Les conclusions sont à prendre avec précautions, notent les auteurs de l’étude, qui n’ont pas été en mesure de déterminer si la pratique des jeux vidéo permettait d’améliorer les compétences des élèves, ou si les jeux en ligne attiraient davantage d’élèves ayant des notes supérieures à la moyenne en mathématiques ou en lecture. Par ailleurs, les adolescents totalement absents des réseaux sociaux sont très minoritaires dans l’étude, et les différences de notes entre ceux qui y sont inscrits sont faibles.

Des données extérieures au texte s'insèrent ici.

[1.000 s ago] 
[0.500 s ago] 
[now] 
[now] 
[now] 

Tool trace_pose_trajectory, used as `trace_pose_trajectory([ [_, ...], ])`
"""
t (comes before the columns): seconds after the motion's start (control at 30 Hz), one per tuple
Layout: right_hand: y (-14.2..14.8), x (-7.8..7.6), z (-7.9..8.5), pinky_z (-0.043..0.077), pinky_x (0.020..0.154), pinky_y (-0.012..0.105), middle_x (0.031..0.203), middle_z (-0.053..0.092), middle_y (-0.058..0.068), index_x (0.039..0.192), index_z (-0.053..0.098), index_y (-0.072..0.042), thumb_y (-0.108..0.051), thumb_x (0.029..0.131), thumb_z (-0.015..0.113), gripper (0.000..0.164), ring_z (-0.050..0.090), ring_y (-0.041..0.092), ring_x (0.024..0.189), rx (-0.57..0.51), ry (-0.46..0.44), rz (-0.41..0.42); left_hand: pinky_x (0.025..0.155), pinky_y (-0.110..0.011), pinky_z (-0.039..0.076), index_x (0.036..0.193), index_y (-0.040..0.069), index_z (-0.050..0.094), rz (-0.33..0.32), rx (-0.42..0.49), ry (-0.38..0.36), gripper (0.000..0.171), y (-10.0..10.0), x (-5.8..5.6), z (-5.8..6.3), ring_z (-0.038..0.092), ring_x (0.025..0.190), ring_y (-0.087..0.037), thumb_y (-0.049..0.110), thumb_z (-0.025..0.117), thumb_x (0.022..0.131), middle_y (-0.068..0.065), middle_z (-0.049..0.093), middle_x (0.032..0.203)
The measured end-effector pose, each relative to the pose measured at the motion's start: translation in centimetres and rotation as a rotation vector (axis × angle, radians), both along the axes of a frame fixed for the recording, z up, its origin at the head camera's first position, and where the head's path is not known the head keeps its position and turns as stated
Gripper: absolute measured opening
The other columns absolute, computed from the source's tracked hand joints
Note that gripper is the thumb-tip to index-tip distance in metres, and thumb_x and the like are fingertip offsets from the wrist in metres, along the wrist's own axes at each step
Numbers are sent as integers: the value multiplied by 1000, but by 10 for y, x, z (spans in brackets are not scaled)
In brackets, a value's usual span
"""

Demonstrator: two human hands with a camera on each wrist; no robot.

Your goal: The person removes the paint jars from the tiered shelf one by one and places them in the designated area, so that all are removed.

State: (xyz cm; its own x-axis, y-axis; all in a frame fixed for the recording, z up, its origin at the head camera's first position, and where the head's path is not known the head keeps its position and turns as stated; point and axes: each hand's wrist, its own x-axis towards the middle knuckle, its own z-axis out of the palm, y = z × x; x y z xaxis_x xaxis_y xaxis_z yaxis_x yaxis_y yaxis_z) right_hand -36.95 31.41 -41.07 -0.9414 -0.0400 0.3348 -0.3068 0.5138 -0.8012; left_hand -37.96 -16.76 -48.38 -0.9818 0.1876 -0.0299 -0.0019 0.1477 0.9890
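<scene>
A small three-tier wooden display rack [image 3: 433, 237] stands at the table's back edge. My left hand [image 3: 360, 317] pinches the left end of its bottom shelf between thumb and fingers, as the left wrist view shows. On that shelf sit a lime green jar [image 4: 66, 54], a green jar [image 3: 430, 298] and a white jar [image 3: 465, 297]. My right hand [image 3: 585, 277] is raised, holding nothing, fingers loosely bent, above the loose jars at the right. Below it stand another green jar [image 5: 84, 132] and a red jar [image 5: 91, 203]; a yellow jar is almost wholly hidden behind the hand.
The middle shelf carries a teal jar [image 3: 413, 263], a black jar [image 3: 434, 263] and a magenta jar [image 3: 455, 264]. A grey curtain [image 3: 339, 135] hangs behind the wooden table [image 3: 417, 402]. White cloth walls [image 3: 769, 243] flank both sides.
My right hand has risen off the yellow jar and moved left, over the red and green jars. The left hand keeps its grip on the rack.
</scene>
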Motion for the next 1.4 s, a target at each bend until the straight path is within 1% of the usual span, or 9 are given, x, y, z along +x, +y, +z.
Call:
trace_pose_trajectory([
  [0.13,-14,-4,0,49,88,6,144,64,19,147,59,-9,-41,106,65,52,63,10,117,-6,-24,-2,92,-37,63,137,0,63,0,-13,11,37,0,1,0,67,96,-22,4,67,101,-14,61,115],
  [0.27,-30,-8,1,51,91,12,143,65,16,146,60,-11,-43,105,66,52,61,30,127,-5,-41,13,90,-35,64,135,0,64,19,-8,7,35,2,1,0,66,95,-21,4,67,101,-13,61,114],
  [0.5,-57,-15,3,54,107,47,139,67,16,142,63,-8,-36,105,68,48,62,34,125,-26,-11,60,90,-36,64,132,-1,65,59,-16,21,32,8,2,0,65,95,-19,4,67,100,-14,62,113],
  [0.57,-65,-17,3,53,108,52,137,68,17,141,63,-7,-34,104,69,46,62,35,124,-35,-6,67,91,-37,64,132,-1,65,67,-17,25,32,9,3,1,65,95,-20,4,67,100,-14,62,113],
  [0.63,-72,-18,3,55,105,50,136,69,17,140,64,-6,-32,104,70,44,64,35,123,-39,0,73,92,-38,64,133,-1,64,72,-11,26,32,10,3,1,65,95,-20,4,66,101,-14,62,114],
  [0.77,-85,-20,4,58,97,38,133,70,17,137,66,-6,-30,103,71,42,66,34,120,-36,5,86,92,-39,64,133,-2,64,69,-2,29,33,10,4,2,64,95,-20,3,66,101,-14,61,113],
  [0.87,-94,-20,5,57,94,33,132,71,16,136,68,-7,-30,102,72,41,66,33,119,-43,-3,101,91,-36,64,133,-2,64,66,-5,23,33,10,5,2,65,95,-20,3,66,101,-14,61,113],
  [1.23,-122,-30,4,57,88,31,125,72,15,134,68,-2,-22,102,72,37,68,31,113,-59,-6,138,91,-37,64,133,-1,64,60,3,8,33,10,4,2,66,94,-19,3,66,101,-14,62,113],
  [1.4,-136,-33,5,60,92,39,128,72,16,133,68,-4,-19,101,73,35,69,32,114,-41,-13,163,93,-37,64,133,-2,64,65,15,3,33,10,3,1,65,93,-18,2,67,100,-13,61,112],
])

Pour les auteurs, la corrélation établie entre l’usage intensif des réseaux sociaux et des notes plus faibles ne doit donc pas laisser conclure qu’il faut réduire drastiquement l’accès des adolescents à Facebook ou Twitter – cela n’aurait qu’un effet « à la marge » sur les résultats scolaires, estiment-ils. Ces derniers notent également que les facteurs les plus corrélés à l’échec scolaire, comme l’absentéisme ou l’absence de suivi après un redoublement, jouent un rôle autrement plus important. « Etant donné que 78 % des adolescents sur lesquels portait notre étude utilisent les réseaux sociaux tous les jours ou presque tous les jours, les écoles devraient prendre une approche plus proactive pour utiliser les réseaux sociaux à des fins pédagogiques », estiment les chercheurs.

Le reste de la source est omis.